You want to make sure your life insurer will be around for the long
haul. How do you do this? You can consult a seasoned insurance professional,
which is probably your best bet, or you can look at how various independent
organizations “rate” the life insurers you are considering.
Ratings are like school grades, A+, A, A-, B+, etc. In general, it’s
wise to stick with companies that are rated A or better by most rating
organizations.
Many Purposes For Life Insurance
Life insurance is far more than just a decision of how much to buy.
Depending on your financial situation, life insurance can be used for
a variety of purposes, such as:
- Estate planning
- Accumulating cash
- Transferring wealth
- Achieving estate tax liquidity
Life insurance is like auto insurance in that you can buy a lot of
it or not very much at all. Life insurance differs from auto insurance
in that, depending on the type of policy you buy, you can pay a lot
or a little for basically the same death benefit.
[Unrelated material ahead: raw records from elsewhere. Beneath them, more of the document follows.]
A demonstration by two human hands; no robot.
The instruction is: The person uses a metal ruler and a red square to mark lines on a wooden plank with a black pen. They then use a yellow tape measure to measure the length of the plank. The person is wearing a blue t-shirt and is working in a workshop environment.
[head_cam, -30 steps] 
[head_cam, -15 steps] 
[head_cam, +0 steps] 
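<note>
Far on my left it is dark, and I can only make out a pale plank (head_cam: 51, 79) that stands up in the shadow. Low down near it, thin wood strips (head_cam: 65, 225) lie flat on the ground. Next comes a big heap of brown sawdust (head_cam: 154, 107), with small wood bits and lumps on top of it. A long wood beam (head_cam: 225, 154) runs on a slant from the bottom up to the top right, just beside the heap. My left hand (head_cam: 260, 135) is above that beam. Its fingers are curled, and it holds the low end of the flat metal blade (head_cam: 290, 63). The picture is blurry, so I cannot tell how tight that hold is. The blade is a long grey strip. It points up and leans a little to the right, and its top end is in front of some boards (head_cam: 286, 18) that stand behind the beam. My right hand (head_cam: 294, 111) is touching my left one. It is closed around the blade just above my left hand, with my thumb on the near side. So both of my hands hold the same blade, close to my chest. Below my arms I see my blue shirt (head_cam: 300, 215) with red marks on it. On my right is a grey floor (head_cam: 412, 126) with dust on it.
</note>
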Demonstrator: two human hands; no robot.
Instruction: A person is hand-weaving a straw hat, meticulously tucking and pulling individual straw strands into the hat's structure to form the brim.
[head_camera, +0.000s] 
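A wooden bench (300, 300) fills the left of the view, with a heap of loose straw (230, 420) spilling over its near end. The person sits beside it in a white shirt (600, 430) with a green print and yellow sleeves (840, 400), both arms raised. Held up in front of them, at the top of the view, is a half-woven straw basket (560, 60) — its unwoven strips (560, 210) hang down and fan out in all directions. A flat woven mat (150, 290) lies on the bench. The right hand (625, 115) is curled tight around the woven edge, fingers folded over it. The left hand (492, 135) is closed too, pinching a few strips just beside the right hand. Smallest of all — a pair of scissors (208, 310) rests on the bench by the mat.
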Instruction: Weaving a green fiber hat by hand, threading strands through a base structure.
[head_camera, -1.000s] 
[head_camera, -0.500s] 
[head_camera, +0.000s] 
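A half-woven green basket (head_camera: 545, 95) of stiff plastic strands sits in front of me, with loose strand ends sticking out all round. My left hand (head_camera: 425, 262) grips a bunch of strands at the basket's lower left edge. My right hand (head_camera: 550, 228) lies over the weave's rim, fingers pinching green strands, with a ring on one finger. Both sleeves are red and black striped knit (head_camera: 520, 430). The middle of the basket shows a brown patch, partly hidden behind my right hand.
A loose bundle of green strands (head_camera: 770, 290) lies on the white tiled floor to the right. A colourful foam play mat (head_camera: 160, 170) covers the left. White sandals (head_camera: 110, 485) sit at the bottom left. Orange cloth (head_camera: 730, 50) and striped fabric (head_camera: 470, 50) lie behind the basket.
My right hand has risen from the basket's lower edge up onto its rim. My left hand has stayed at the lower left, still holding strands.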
Keep in mind, though,
that the younger and healthier you are, the less you will pay for coverage.
Life insurers really, really like to have their policyholders around
for a long, long time.
* Tip. So how much life insurance do you need? It depends. One
common benchmark is your death benefit should be about six to eight
times your annual earnings, but there are a variety of factors to consider:
- Other income sources
- The size of your family
- Whether your spouse works and his or her earning capacity now and
in the future
- The number of people who are financially dependent on you and for
how long
- The death benefits your family will receive from Social Security
and any life insurance plan at your work
- And any special needs such as mortgages, college education funds
and estate planning
Make Sure Death Benefit Is Adequate
Now, what kind of life insurance should you buy? Guess what? It depends.
But keep this very important principle in mind:
* Tip. Whatever kind of policy you buy, you should make sure
it provides enough of a death benefit to meet your family’s needs
if you aren’t here. So when you consider buying life insurance,
start off with a number in mind of what your family must have in terms
of a death benefit. Don’t lose sight of this number.
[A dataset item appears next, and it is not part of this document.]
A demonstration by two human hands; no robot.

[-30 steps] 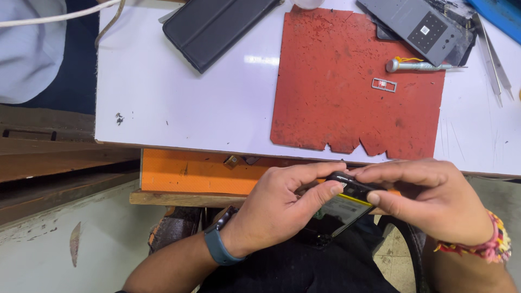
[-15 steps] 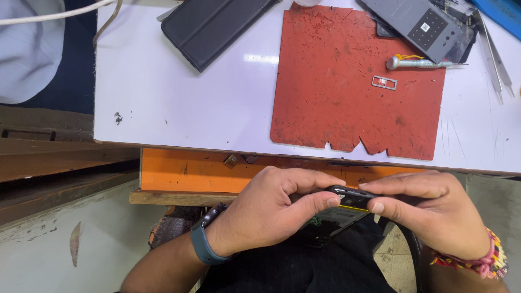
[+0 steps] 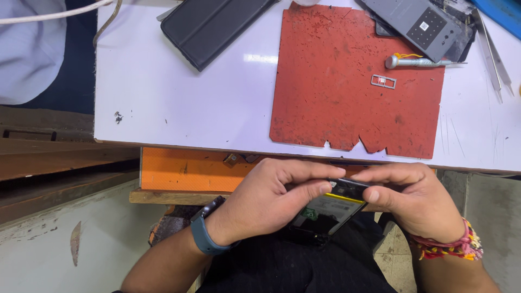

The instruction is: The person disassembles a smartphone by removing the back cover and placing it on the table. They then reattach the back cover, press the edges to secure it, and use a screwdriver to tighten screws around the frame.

What kinds of life insurance policies are there? There are several,
but keep in mind that the terms and costs of the policies vary widely
among insurers.
There are two basic types:
- Term life, which is good for only a certain period of time, and,
- Cash-value, which is “permanent” insurance that also
includes a buildup of value in cash in addition to your death benefit.
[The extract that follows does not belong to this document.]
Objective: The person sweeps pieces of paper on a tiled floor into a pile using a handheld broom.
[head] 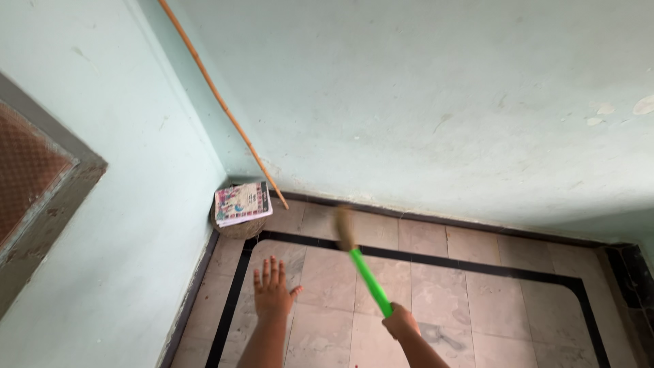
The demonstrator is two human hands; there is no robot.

You can borrow against your cash value. You can even take out some
of that cash value, but your death benefit will be reduced.
What exactly is “cash value?” It’s that part of a
permanent life insurance policy not needed for so-called “mortality
expenses.” The greater your risk of dying, for whatever reason,
in the near term, the greater your mortality expense to your insurer.
When young, healthy people buy life insurance, they have a very low
mortality cost to their insurer (which is why life insurers are so willing
to provide coverage to the young and healthy).
What You Need to Know about Term Life Insurance...
Term life policies provide coverage for specific periods of time,
sometimes as little as one year. While you usually can renew term life
policies for one or more terms even if your health has changed, there’s
potentially a big risk here if you get sick during the term.
* Tip. If your health does change, you probably won’t
be able to buy another term without seeing your premium skyrocket. You
should ask your insurer or agent what the premium will be if you continue
to renew the policy.
* Note. You should also ask whether you will lose the right
to renew the policy when you reach a certain age. Because this coverage
is fairly cheap, it’s often a good option for young people in
good health who can’t afford to buy “permanent” coverage.
Here are a couple of term life policy options:
- Yearly Renewable Term Life - This is coverage for a longer
term, five, 10 or 20 years. The longer term also means that the costs
to cover you are spread out so that you will avoid the potential for
huge annual premium increases.
- Convertible Term Life - This is yearly renewable with the
option to convert to a permanent policy in the future. The coverage,
which often has the lowest cost and highest death benefit options
of term insurance, can be a good choice for younger people who can’t
afford permanent coverage but who need a large death benefit and the
option to convert to a permanent policy down the road.
What You Need to Know About Cash Value Life Insurance…
Cash-value life policies have premiums that are higher at the beginning
than they would be for the same amount of term insurance.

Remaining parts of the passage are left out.